- **Data entries**
⟨
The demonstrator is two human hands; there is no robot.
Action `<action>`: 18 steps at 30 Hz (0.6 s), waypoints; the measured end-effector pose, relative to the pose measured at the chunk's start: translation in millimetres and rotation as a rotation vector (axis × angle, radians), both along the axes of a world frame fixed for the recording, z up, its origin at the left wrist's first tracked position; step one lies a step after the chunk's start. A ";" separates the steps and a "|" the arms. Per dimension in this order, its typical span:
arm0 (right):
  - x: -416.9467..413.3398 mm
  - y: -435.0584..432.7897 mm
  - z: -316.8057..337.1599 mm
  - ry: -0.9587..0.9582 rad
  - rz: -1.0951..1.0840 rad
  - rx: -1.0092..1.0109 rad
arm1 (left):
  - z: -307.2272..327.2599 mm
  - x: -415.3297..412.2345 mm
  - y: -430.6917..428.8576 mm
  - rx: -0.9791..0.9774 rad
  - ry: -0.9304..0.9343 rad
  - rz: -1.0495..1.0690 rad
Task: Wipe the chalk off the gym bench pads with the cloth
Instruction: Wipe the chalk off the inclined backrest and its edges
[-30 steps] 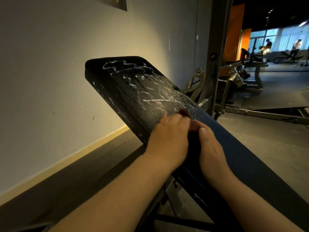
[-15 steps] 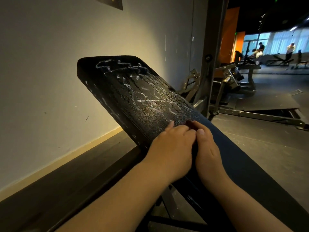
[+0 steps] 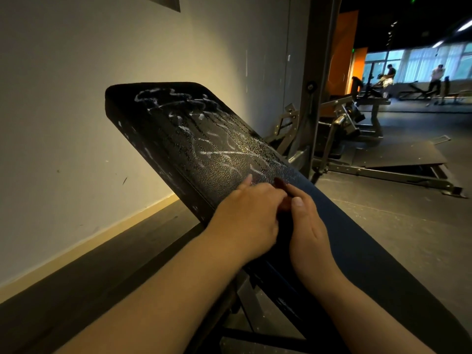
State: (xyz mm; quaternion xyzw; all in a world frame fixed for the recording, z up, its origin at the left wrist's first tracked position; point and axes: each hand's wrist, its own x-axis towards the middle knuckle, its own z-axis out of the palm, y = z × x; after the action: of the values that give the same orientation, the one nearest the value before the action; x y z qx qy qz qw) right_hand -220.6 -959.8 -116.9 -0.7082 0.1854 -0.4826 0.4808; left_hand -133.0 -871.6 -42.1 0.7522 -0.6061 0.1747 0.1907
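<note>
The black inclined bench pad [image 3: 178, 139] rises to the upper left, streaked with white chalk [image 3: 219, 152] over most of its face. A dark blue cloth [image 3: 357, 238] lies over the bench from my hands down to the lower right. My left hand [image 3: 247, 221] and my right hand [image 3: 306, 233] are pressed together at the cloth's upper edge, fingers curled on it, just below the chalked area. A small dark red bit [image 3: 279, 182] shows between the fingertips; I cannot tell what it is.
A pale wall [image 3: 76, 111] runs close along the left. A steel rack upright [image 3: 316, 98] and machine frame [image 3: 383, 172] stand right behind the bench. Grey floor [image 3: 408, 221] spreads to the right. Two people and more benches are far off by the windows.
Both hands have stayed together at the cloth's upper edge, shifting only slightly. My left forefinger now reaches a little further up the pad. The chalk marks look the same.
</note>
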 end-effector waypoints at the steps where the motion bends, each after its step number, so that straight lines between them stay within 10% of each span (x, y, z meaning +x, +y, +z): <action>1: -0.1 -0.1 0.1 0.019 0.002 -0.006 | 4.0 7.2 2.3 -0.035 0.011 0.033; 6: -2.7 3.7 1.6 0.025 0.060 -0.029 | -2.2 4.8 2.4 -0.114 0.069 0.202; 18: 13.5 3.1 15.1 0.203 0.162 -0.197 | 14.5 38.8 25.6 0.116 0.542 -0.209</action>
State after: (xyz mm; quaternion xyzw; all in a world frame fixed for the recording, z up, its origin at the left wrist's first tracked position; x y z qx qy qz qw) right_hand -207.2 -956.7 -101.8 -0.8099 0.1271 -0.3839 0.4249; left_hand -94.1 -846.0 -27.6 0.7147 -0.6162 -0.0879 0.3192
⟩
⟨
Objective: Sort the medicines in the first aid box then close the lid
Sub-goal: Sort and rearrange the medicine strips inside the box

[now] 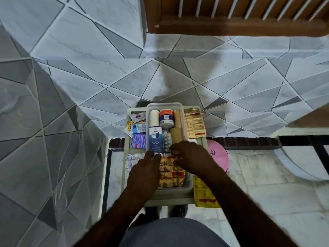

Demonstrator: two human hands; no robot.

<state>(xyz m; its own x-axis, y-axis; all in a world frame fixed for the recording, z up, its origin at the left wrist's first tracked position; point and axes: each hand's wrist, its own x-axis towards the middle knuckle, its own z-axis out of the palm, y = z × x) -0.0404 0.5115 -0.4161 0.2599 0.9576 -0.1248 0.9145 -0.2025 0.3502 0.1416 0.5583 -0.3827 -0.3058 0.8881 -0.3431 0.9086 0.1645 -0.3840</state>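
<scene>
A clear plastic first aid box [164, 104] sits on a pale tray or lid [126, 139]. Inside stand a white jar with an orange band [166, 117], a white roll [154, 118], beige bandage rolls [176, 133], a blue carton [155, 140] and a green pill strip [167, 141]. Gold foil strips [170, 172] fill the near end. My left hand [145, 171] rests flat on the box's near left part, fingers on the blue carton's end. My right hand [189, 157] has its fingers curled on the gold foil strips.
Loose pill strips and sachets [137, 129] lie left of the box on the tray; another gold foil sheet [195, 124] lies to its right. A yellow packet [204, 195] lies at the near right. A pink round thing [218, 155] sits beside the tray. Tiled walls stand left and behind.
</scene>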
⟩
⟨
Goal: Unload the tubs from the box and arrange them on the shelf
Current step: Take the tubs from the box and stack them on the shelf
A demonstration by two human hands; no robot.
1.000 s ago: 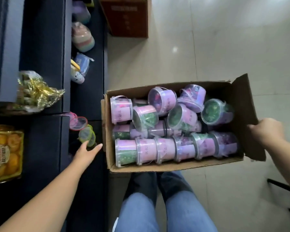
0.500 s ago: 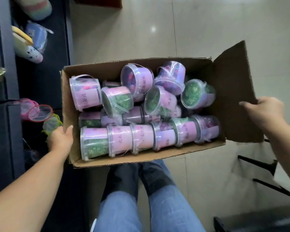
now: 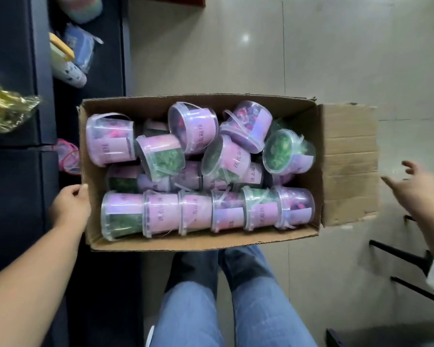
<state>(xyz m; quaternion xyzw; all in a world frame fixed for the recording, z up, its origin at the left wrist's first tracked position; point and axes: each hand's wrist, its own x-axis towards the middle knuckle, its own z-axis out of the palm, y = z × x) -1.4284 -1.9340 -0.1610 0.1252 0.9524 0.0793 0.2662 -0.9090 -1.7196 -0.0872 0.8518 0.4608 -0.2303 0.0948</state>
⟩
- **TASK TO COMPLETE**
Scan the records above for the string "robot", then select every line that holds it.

- **EXERCISE RESPONSE**
The demonstrator is two human hands; there is no robot.
Demonstrator: two human hands; no robot.
A demonstration by two human hands; no robot.

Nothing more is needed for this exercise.